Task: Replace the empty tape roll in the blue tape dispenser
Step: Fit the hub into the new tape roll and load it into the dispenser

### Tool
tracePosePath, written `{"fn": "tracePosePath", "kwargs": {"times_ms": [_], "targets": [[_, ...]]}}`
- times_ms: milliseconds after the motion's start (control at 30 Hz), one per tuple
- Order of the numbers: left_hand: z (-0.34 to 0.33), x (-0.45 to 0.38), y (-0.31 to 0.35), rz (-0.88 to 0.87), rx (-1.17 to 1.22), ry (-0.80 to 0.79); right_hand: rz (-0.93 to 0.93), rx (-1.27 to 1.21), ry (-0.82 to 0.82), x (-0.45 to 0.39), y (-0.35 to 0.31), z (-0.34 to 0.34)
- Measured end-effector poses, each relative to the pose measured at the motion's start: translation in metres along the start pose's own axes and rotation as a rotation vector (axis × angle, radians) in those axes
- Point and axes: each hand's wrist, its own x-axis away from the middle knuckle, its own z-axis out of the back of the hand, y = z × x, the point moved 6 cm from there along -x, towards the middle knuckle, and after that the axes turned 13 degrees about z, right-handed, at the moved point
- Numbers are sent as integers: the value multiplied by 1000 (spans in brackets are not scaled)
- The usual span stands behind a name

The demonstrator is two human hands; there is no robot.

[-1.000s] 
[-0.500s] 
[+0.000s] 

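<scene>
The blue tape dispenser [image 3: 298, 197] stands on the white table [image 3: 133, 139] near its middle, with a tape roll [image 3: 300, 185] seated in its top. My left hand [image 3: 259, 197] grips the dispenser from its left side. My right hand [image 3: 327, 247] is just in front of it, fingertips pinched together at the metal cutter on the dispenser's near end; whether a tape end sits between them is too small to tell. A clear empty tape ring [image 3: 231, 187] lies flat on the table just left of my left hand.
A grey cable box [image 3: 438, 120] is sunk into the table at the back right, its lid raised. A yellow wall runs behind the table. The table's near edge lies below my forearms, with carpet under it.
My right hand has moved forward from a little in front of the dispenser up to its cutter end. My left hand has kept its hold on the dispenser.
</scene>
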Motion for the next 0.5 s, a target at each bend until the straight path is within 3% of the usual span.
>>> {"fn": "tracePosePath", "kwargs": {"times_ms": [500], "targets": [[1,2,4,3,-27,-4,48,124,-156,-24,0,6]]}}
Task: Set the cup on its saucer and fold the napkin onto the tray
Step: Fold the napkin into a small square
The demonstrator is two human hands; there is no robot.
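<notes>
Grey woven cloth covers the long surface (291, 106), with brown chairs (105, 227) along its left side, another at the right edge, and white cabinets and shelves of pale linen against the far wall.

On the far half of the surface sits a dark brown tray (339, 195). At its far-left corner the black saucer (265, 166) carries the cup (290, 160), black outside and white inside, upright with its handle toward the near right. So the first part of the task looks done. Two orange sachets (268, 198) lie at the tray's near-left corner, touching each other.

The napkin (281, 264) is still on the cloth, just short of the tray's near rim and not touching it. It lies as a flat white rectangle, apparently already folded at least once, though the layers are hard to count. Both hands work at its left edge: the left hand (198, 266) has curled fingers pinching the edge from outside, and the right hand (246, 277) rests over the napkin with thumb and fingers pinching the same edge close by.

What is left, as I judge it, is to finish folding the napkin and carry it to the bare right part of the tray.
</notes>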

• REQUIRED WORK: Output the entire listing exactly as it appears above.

• RESULT BELOW:
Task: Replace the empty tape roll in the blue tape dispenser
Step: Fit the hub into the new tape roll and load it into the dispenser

### Tool
tracePosePath, written `{"fn": "tracePosePath", "kwargs": {"times_ms": [_], "targets": [[_, ...]]}}`
- times_ms: milliseconds after the motion's start (control at 30 Hz), one per tuple
- Order of the numbers: left_hand: z (-0.34 to 0.33), x (-0.45 to 0.38), y (-0.31 to 0.35), rz (-0.88 to 0.87), rx (-1.17 to 1.22), ry (-0.80 to 0.79); right_hand: rz (-0.93 to 0.93), rx (-1.27 to 1.21), ry (-0.82 to 0.82), x (-0.45 to 0.39), y (-0.35 to 0.31), z (-0.34 to 0.34)
- Measured end-effector poses, each relative to the pose measured at the motion's start: translation in metres along the start pose's own axes and rotation as a rotation vector (axis × angle, radians) in those axes
- Point and axes: each hand's wrist, its own x-axis away from the middle knuckle, its own z-axis out of the back of the hand, y = z × x, the point moved 6 cm from there along -x, towards the middle knuckle, and after that the axes turned 13 degrees about z, right-handed, at the moved point
- Numbers are sent as integers: the value multiplied by 1000 (spans in brackets are not scaled)
- The usual span stands behind a name

The demonstrator is two human hands; there is no robot.

[-1.000s] 
[-0.500s] 
[+0.000s] 

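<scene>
The blue tape dispenser [image 3: 298, 197] stands on the white table [image 3: 133, 139] near its middle, with a tape roll [image 3: 300, 185] seated in its top. My left hand [image 3: 259, 197] grips the dispenser from its left side. My right hand [image 3: 327, 247] is just in front of it, fingertips pinched together at the metal cutter on the dispenser's near end; whether a tape end sits between them is too small to tell. A clear empty tape ring [image 3: 231, 187] lies flat on the table just left of my left hand.
A grey cable box [image 3: 438, 120] is sunk into the table at the back right, its lid raised. A yellow wall runs behind the table. The table's near edge lies below my forearms, with carpet under it.
My right hand has moved forward from a little in front of the dispenser up to its cutter end. My left hand has kept its hold on the dispenser.
</scene>
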Motion for the next 0.5 s, a target at each bend until the straight path is within 3% of the usual span.
>>> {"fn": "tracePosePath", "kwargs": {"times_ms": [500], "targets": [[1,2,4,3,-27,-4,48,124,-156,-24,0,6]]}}
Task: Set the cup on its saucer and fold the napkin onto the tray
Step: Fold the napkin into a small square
The demonstrator is two human hands; there is no robot.
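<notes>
Grey woven cloth covers the long surface (291, 106), with brown chairs (105, 227) along its left side, another at the right edge, and white cabinets and shelves of pale linen against the far wall.

On the far half of the surface sits a dark brown tray (339, 195). At its far-left corner the black saucer (265, 166) carries the cup (290, 160), black outside and white inside, upright with its handle toward the near right. So the first part of the task looks done. Two orange sachets (268, 198) lie at the tray's near-left corner, touching each other.

The napkin (281, 264) is still on the cloth, just short of the tray's near rim and not touching it. It lies as a flat white rectangle, apparently already folded at least once, though the layers are hard to count. Both hands work at its left edge: the left hand (198, 266) has curled fingers pinching the edge from outside, and the right hand (246, 277) rests over the napkin with thumb and fingers pinching the same edge close by.

What is left, as I judge it, is to finish folding the napkin and carry it to the bare right part of the tray.
</notes>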

This exercise requires nothing further.